> _Task statement_
Check each line below for the word "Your", then please report how many lines have it and nothing more.

> _Records drawn from a dataset_
:::
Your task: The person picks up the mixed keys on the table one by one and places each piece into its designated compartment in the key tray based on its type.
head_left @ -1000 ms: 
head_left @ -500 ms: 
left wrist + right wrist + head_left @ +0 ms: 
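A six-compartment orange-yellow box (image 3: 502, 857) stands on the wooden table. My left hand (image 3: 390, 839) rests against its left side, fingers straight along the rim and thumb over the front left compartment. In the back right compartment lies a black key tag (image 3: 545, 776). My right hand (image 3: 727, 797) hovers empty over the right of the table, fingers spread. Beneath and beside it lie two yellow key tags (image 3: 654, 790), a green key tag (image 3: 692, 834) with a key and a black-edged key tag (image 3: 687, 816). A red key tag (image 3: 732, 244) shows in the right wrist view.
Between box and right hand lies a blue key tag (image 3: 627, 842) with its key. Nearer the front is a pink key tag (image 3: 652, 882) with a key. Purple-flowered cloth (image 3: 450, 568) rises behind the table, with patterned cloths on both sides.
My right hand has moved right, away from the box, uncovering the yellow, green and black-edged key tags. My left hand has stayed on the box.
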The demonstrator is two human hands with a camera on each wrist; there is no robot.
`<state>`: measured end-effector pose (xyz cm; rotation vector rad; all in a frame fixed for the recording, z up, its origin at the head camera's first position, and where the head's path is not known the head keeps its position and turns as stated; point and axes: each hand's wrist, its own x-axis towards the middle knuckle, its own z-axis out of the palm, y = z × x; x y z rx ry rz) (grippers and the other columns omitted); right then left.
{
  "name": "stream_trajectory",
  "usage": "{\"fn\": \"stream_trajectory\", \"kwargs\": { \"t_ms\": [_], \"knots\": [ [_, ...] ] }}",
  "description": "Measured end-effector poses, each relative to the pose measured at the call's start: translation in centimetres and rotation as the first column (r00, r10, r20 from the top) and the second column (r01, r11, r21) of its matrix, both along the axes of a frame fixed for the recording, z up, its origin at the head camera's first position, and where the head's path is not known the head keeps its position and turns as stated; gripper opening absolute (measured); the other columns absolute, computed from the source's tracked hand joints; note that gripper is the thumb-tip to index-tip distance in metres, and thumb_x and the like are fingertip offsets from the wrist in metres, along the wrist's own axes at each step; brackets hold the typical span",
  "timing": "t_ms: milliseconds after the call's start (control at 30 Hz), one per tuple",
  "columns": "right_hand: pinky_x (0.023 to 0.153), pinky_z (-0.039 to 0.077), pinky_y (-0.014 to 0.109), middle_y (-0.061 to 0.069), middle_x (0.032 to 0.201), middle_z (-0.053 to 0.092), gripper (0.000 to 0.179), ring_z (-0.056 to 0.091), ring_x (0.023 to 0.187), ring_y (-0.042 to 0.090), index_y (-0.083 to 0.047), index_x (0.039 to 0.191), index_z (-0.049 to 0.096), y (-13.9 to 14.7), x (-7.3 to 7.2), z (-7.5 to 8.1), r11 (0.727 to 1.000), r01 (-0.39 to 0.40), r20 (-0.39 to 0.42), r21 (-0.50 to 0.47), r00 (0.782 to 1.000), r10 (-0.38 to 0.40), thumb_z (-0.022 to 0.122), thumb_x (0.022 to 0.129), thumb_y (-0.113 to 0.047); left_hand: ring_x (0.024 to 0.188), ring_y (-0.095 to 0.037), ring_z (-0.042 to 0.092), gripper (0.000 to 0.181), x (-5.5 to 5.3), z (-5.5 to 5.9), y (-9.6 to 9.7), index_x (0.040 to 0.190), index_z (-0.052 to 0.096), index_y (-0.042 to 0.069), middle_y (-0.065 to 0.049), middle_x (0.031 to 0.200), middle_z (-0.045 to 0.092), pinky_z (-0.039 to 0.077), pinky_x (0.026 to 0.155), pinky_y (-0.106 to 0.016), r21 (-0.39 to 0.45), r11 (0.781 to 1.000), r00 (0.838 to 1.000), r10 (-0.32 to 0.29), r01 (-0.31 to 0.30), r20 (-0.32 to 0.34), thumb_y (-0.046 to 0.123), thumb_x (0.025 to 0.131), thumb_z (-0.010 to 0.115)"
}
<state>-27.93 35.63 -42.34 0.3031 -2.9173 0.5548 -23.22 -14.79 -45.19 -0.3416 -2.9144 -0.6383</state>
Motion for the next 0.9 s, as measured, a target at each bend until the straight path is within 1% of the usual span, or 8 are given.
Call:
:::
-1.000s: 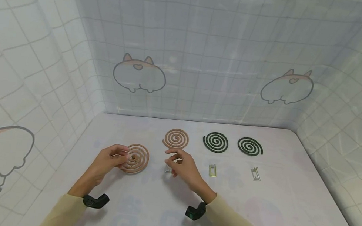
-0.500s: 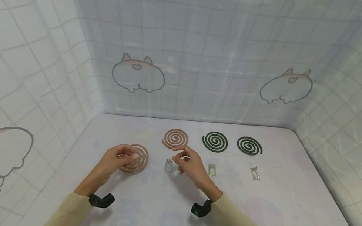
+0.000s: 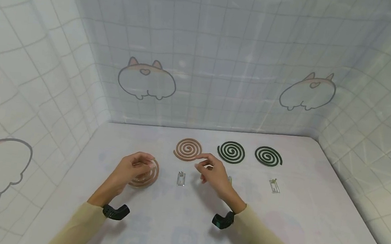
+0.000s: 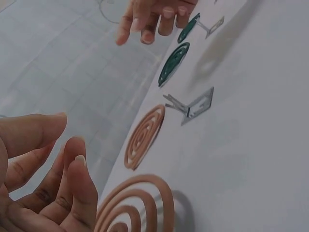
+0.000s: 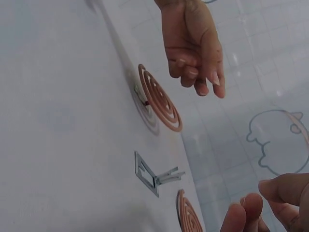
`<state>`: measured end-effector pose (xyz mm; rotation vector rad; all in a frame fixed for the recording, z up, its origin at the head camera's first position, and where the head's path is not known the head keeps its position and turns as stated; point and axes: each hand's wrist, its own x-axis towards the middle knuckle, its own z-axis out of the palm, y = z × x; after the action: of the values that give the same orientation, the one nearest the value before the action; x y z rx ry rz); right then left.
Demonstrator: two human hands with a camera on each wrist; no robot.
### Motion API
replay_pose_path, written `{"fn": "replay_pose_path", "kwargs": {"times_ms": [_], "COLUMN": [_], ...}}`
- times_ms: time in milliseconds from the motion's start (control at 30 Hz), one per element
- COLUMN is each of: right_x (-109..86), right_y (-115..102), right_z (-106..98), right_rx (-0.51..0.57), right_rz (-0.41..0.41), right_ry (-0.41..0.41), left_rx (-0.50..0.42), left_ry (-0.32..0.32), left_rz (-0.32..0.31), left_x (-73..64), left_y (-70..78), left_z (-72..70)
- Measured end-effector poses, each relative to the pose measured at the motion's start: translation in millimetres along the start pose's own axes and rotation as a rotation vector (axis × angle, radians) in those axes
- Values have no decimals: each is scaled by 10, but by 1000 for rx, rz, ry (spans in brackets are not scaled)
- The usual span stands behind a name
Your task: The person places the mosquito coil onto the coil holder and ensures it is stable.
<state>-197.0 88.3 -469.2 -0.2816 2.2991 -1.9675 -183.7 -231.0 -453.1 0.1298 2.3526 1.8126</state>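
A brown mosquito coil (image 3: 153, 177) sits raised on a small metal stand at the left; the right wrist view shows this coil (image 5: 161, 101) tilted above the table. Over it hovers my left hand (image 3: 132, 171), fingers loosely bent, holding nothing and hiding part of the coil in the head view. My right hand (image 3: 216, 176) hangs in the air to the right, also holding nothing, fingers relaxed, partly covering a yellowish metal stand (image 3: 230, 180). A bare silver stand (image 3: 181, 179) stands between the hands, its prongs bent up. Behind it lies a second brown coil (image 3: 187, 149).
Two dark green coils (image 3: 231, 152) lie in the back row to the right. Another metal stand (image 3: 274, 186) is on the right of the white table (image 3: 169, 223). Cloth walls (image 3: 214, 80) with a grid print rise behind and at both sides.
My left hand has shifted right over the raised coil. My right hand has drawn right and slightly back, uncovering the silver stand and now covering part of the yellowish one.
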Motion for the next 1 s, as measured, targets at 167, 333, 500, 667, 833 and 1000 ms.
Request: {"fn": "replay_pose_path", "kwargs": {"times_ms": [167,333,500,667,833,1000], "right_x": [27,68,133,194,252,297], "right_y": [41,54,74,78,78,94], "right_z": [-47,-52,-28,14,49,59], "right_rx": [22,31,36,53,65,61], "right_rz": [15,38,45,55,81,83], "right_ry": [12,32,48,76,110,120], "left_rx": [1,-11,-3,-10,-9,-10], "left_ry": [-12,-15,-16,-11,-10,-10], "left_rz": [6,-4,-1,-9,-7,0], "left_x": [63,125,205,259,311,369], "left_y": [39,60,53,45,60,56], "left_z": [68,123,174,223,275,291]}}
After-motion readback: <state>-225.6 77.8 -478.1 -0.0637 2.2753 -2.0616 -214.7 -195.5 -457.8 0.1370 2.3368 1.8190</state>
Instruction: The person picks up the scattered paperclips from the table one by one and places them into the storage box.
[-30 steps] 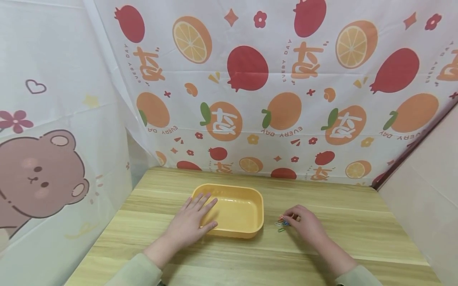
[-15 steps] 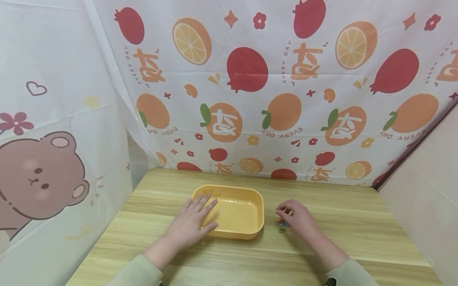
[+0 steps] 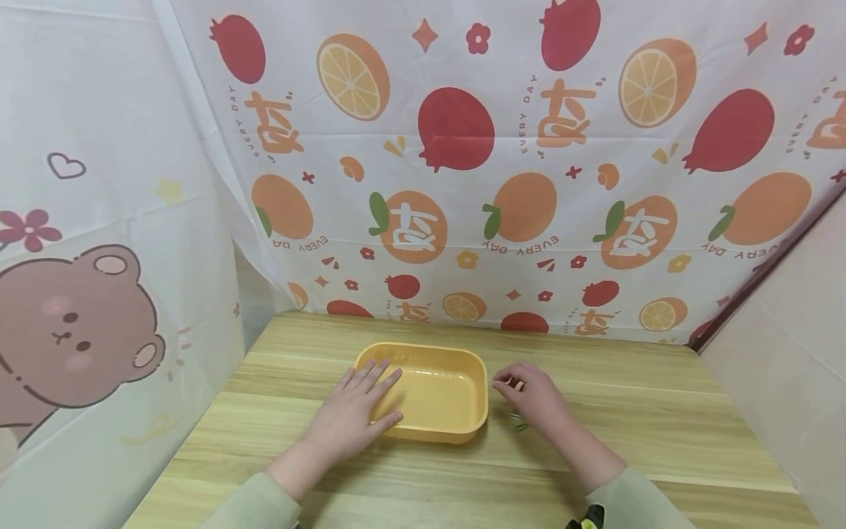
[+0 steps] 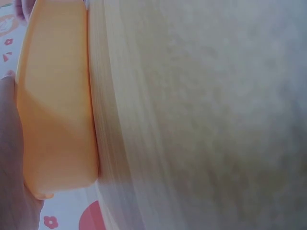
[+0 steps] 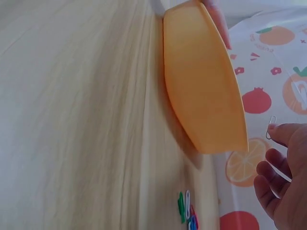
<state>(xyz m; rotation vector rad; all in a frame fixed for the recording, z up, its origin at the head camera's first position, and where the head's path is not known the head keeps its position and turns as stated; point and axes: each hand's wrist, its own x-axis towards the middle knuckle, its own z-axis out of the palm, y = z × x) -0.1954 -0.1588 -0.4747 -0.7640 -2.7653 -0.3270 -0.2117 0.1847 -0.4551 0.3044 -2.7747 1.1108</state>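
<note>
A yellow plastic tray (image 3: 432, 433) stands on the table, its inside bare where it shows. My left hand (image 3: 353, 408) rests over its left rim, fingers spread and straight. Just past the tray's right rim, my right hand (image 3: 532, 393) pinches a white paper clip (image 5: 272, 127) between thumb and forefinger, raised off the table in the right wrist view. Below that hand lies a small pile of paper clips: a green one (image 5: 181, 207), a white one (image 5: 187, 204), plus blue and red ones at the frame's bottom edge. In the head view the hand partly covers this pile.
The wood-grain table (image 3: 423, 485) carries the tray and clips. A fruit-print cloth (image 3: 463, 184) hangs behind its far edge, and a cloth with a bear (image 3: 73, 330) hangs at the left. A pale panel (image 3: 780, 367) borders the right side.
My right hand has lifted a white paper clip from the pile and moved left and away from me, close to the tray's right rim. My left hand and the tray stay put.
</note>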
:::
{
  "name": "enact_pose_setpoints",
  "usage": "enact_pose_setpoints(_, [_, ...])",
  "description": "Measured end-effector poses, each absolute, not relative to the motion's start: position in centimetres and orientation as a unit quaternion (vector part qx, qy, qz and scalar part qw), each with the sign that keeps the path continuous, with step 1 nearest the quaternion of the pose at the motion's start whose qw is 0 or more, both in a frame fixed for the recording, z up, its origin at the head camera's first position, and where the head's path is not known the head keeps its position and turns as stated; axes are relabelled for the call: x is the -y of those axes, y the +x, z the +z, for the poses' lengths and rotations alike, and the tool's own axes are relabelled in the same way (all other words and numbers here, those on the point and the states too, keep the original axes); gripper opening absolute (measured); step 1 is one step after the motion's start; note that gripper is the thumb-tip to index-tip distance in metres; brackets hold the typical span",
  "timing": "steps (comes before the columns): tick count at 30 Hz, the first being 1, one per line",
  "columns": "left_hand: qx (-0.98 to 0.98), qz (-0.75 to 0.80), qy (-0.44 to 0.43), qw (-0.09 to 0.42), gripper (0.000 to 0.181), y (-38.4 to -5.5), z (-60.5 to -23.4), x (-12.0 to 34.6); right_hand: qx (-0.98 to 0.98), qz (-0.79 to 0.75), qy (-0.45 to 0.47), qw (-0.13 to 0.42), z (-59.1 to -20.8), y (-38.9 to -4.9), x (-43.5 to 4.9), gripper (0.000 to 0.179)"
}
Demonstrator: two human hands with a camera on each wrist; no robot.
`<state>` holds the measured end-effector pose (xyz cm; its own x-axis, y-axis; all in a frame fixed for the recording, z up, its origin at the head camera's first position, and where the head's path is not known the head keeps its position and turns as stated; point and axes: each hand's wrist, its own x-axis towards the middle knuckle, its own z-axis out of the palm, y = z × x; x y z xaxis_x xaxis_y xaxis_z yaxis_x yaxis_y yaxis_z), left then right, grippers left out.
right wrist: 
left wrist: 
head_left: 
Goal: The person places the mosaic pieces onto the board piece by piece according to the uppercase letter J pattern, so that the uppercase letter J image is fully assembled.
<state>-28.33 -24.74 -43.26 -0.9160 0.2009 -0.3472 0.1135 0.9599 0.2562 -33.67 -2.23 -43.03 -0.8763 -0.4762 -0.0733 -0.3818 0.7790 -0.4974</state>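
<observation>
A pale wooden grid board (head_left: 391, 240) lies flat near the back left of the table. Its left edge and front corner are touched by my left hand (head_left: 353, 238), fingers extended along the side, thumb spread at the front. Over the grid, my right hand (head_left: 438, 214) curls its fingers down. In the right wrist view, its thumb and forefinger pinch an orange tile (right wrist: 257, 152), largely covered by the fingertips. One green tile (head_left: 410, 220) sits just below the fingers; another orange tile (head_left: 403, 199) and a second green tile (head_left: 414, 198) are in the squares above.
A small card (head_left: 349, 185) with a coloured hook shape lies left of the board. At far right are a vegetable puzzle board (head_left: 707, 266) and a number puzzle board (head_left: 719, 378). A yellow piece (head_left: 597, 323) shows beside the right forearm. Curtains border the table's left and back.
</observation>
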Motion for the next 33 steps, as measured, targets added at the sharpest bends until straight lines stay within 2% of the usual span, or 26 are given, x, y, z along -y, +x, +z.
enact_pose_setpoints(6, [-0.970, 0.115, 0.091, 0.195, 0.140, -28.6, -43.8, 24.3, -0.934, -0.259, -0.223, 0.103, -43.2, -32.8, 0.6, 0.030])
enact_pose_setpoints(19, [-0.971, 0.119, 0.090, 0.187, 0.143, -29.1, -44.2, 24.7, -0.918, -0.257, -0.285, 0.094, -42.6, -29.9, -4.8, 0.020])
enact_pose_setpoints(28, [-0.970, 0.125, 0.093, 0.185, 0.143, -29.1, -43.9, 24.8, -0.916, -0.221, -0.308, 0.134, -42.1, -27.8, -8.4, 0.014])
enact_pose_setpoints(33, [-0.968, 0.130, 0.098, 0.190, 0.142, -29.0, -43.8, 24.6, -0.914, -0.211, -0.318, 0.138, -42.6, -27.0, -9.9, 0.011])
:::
> _Written solution_
2